#### [Dataset extract]

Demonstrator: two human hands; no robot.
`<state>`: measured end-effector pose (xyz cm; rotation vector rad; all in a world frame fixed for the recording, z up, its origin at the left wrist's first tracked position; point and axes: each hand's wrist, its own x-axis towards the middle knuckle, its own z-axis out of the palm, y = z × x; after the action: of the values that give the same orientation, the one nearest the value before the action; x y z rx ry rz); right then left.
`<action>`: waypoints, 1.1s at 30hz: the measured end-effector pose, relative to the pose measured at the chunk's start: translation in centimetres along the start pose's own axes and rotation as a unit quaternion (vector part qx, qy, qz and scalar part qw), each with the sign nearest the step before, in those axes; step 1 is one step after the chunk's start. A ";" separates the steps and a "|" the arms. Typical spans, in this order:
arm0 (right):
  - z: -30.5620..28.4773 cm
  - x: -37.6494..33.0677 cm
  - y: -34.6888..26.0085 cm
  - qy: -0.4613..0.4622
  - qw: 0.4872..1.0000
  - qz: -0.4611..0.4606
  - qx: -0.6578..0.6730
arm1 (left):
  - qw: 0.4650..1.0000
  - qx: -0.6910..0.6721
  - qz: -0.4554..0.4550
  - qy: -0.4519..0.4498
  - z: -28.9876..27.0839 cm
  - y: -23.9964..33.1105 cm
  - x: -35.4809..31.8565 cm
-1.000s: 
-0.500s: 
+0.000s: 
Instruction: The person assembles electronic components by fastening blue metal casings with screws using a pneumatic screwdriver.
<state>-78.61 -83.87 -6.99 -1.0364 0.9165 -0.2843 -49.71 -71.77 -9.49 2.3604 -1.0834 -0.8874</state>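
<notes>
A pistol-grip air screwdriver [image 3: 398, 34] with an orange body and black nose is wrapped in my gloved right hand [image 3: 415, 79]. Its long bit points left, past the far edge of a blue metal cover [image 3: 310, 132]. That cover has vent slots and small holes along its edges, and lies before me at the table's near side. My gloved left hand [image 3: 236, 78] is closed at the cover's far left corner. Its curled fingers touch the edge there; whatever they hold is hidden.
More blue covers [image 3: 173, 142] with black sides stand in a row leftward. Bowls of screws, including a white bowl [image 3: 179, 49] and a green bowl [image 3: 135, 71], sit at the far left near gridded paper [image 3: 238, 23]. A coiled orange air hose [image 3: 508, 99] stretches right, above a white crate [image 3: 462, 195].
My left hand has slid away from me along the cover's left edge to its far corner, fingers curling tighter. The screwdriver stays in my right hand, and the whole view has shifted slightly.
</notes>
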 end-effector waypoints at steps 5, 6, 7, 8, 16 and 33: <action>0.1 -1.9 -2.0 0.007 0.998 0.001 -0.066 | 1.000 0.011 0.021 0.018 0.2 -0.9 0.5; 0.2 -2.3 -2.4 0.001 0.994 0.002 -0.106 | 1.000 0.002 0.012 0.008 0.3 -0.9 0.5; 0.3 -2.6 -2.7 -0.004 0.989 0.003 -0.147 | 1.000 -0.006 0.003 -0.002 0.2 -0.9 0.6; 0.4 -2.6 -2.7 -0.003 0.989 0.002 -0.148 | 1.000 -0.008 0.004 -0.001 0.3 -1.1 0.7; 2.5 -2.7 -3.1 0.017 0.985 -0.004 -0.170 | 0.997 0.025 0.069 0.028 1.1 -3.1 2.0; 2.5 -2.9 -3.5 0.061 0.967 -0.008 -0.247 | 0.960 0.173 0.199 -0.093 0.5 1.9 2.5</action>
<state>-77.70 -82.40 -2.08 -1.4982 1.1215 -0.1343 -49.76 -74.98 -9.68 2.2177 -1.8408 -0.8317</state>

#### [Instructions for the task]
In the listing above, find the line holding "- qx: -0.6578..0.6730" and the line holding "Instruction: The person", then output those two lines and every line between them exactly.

#### [Exercise solution]
  - qx: -0.6578..0.6730
arm1 (left):
  - qw: 0.4650..1.0000
  - qx: -0.6910..0.6721
  - qz: -0.4554..0.4550
  - qy: -0.4519..0.4498
  - z: -28.9876..27.0839 cm
  - y: -23.9964..33.1105 cm
  - x: -35.4809..31.8565 cm
-1.000s: 
-0.500s: 
+0.000s: 
Instruction: The person assembles electronic components by fastening blue metal casings with screws using a pneumatic screwdriver.

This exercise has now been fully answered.